What is being asked |
Your answer must be every line of the data below that holds the string "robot", copied exactly.

Saved data entries
>>

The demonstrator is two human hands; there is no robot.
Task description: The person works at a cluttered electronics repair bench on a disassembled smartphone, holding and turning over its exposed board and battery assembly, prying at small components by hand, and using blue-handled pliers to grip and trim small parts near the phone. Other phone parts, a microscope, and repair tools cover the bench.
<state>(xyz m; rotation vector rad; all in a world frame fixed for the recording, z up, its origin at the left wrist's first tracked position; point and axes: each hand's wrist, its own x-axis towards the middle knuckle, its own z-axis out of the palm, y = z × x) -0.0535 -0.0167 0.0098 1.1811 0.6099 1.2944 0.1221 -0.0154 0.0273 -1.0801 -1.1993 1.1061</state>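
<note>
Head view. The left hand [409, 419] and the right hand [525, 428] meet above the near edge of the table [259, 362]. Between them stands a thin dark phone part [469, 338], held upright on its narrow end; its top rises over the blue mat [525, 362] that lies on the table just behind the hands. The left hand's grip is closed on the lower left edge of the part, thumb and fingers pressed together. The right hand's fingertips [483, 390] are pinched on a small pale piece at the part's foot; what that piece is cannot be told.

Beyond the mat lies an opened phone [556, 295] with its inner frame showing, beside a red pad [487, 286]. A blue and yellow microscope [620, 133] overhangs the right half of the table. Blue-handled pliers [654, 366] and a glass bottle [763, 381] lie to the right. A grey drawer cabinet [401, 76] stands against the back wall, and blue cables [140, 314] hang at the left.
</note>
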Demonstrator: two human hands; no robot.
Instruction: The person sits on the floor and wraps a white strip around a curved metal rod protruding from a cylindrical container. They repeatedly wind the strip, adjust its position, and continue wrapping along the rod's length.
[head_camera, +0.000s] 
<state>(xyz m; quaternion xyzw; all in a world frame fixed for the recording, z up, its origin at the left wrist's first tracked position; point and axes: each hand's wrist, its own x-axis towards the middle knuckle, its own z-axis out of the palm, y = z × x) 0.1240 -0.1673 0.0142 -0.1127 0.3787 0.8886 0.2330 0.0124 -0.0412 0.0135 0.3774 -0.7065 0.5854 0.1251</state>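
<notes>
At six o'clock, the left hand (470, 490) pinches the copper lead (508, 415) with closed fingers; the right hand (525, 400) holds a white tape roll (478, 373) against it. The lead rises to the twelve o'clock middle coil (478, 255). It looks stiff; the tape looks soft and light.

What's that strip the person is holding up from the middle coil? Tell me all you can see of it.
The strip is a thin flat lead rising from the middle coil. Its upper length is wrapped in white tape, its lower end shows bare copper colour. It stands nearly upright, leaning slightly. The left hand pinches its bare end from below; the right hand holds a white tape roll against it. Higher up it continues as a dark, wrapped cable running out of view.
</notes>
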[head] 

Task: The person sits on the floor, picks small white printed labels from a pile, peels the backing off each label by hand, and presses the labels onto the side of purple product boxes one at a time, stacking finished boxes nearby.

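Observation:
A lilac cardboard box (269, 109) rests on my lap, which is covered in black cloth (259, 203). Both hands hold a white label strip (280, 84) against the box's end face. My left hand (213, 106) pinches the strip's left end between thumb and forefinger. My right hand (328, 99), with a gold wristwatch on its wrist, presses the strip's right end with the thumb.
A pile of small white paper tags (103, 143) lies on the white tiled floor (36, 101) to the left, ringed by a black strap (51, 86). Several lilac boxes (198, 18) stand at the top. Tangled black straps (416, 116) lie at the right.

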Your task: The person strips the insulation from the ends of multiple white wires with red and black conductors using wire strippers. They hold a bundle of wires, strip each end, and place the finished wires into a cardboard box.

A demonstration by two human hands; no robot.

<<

Response area |
The demonstrator is two human hands; there is no robot.
Demonstrator: two human hands; no robot.
A demonstration by two human hands; no robot.

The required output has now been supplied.